Animal Welfare 101
Knowing what actions you can take and what is legally allowed when it comes to pets in need can be confusing. Here are some tips to keep pets safe.
My neighbor’s dogs are chained up outside all day long. Is that okay?
According to state law (ARS 13-2910), people are required to provide their pets with adequate food, water, shelter and medical treatment. Pets who are chained or tethered will often get entangled, cutting off access to these basic needs. Some Arizona cities do have tethering ordinances, including:
- Phoenix prohibits the tethering of pets in extreme weather conditions (below 32 degrees or above 100 degrees) and also prohibits restraints shorter than 10 feet in length.
- Glendale prohibits tethering for the purpose of animal confinement, regardless of weather conditions.
- Tempe prohibits tethering when the temperature is below 45 degrees and above 85 degrees, and pets must be supervised by somebody physically at the property.
Know the Dangers of Tethering
- Consider the length of the tether and any obstacles that might get in the way of mobility or tangle up your pet.
- Collars should be fitted properly.
- Does your pet have access to shelter and water?
- Is the water bowl secured so your pet can not tip it over?
- Metal heats up! Use a plastic bowl.
- Be sure to check in – don’t leave your pet unsupervised for long periods of time.
*During excessive heat warnings, bring pets indoors.
Can I break a car window if I see a pet inside?
We encourage people to never leave their pets unattended in a vehicle. Arizona’s Good Samaritan law allows people to take action should they see a child or pet in a hot car.
Simply follow these steps: Call 911, determine if the vehicle is locked, if unlocked, open the door, if locked, break the window and remain with the pets until help arrives. AHS is teaming with the Maricopa County Attorney’s Office on their “Don’t Leave Me Behind” campaign to help spread this important message in our community.
Some common questions that we get at AHS:
There are dozens of outdoor cats in my neighborhood. Can someone come pick them up?
Unlike dogs, there are no leash laws for cats in Arizona. It is estimated that there are more than 200,000 outdoor cats in Maricopa County. Trap-Neuter-Return (TNR) is the best approach for controlling outdoor cat populations. Learn more at somanycats.org.
Who do I call for a stray dog running at large?
AHS’ Emergency Animal Medical Technicians™ respond to calls for sick, injured and abused pets whereas Maricopa County Animal Care and Control responds to calls involving stray pets
running at large, dog bites, barking complaints and dog licensing.

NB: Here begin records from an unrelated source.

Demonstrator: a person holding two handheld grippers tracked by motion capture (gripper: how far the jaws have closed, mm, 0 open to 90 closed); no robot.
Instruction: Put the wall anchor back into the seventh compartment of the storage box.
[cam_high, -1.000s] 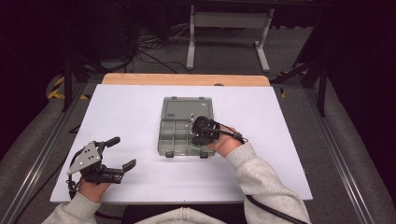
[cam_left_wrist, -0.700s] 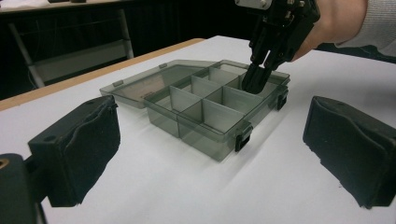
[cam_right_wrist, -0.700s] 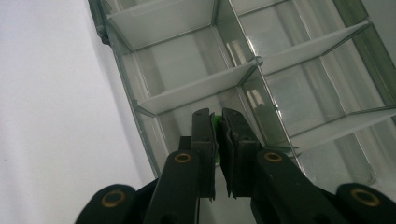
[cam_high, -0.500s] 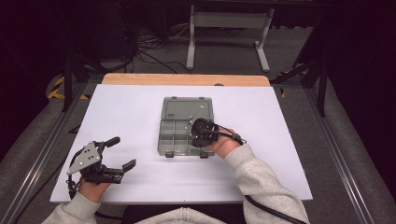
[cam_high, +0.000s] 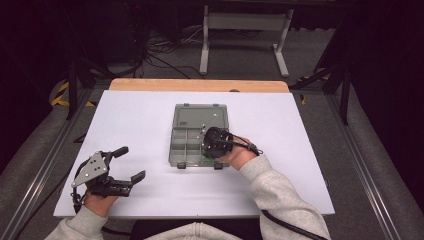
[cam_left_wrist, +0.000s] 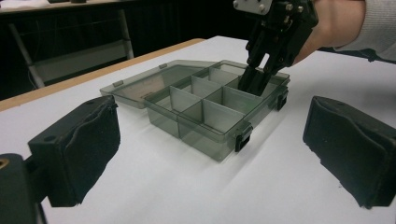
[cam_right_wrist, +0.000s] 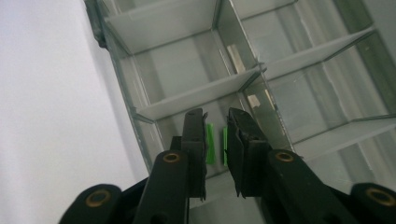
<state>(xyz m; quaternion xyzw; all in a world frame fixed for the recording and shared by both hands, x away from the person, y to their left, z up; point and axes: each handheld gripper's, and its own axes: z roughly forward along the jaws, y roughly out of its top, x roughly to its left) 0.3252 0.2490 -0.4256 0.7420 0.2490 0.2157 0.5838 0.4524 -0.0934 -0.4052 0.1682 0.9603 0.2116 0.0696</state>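
We have the right tool (cam_right_wrist: 215, 140) dipped into the open compartment box (cam_high: 199, 135), which sits at the middle of the white counter (cam_high: 310, 150) with its lid folded back toward the far edge. The tool points down into the cell at the box's near right corner, and its jaws stand a little apart there, with two small green pieces (cam_right_wrist: 211, 142) lying on the cell floor in the gap between them; the pads do not seem to press on either piece. The left tool (cam_high: 117, 175) rests near the counter's near left corner, jaws wide apart and holding nothing, well away from the box. We judge the risk to lie in the tight cell: the jaw tips stand close to the thin clear dividers, so a sideways drift of the hand could catch a wall and drag or tip the light box, which nothing holds down. The green pieces are small and lie flat, so closing on them could pinch just one or skid both against the wall. Compared with a second ago, the box and both hands sit where they were; the right tool's jaws were together and have just been opening, with the green pieces now between them.
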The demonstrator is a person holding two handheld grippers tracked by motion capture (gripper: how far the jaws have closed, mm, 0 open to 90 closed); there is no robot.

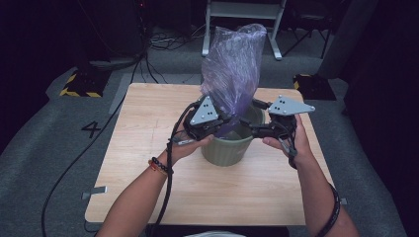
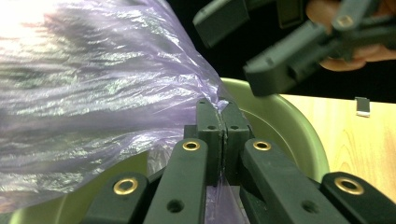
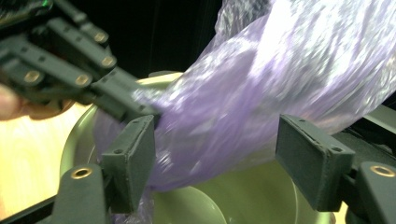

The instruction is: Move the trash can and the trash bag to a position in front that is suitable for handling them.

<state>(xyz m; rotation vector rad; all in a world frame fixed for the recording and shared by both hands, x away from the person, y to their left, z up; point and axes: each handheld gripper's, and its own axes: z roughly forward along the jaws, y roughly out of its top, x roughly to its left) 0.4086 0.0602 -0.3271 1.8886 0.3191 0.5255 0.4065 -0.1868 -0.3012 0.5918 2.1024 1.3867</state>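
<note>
Left gripper (image 2: 222, 109): jaws pressed together, clamped on a fold of the purple plastic bag (image 1: 232, 64) just above the near-left rim of the green bucket (image 1: 228, 150). Right gripper (image 3: 215, 158): jaws apart, bag film between them, over the bucket's right rim. Bag billows upward out of the bucket. Bucket stands mid-table (image 1: 148, 148).

Thin purple plastic bag (image 1: 232, 64), translucent, crinkled, glossy | green bin (image 1: 228, 150), smooth ribbed plastic, dull sheen | table (image 1: 148, 148), pale wood grain, matt | left gripper (image 2: 222, 116), matt black plastic, brass-coloured rivets | floor (image 1: 44, 148), grey rough carpet
</note>
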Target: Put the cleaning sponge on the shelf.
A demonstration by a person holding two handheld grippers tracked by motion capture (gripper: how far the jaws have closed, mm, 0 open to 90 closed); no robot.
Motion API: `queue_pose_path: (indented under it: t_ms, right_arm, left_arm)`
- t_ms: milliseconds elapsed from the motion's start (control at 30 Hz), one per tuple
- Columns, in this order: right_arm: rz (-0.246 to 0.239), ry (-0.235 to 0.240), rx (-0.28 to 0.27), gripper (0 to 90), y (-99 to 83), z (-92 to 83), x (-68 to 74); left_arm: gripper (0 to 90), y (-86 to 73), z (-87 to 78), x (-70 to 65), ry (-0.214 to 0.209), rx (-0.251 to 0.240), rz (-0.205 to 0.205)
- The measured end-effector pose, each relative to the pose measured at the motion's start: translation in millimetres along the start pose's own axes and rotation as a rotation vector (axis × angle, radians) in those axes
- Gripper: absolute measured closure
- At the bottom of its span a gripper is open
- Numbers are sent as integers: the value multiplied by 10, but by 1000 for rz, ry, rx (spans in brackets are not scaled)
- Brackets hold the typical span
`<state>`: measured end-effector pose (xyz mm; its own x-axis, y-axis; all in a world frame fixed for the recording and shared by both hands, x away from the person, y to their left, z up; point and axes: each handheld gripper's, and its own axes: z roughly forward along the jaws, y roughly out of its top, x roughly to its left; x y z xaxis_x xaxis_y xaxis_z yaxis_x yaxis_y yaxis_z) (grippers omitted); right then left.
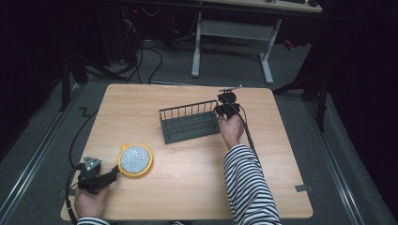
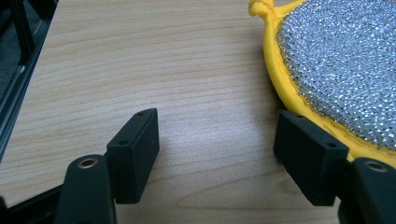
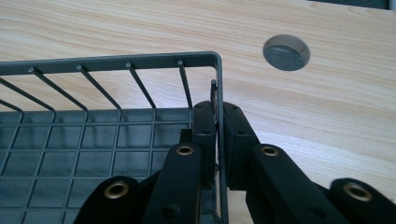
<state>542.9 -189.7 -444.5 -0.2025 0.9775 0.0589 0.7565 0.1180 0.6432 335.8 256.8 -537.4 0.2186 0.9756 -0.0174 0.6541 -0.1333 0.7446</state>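
A dark grey wire rack (image 1: 190, 123) stands in the middle of the wooden table (image 1: 187, 183). My right gripper (image 1: 224, 109) is at the rack's right end, shut on the thin end wall (image 3: 219, 93) of the rack (image 3: 93, 140), one jaw inside and one outside. A round silver scouring pad with a yellow rim (image 1: 135, 160) lies near the table's front left. My left gripper (image 1: 109, 177) sits just left of it, open. In the left gripper view the pad (image 2: 341, 70) lies at the right, its yellow rim touching the right finger (image 2: 308, 154); bare wood lies between the jaws.
A round cable hole (image 3: 286, 52) in the tabletop lies beyond the rack's corner. The table's left edge (image 2: 28, 88) is close to my left gripper. A white-legged desk (image 1: 234, 42) and floor cables stand behind the table.
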Motion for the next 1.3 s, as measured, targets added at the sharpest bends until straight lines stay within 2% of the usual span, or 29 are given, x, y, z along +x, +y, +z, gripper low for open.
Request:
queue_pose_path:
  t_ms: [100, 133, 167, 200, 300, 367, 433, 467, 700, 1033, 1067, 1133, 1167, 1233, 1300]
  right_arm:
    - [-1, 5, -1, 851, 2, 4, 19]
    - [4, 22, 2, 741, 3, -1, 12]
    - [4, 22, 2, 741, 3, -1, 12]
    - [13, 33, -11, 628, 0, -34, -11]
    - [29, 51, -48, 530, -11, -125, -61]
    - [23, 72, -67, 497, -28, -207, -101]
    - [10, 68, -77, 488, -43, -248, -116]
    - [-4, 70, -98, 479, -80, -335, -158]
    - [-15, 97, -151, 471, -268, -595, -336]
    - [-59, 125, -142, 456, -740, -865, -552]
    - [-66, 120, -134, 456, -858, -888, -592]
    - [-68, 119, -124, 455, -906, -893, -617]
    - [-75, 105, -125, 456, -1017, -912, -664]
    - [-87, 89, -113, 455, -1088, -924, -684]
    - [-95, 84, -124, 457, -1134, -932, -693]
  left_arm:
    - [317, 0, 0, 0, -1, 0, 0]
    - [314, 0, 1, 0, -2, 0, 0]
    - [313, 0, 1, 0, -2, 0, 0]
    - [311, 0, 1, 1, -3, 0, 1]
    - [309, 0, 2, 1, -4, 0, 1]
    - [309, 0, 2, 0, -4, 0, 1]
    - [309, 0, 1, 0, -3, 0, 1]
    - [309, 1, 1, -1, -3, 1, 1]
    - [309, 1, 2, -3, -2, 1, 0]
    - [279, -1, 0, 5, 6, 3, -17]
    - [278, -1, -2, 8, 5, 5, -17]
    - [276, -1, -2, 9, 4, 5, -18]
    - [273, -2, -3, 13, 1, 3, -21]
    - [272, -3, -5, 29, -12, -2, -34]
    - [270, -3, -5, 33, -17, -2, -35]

How do I know if a boarding facility is legitimate?
When researching where to board your pets, be sure to ask friends and family for recommendations, search online reviews and then visit the facility and ask for a tour. If they are unwilling to show you the facility, that could be a red flag. In addition, ask what their protocols are should your pet become sick or injured while in their care.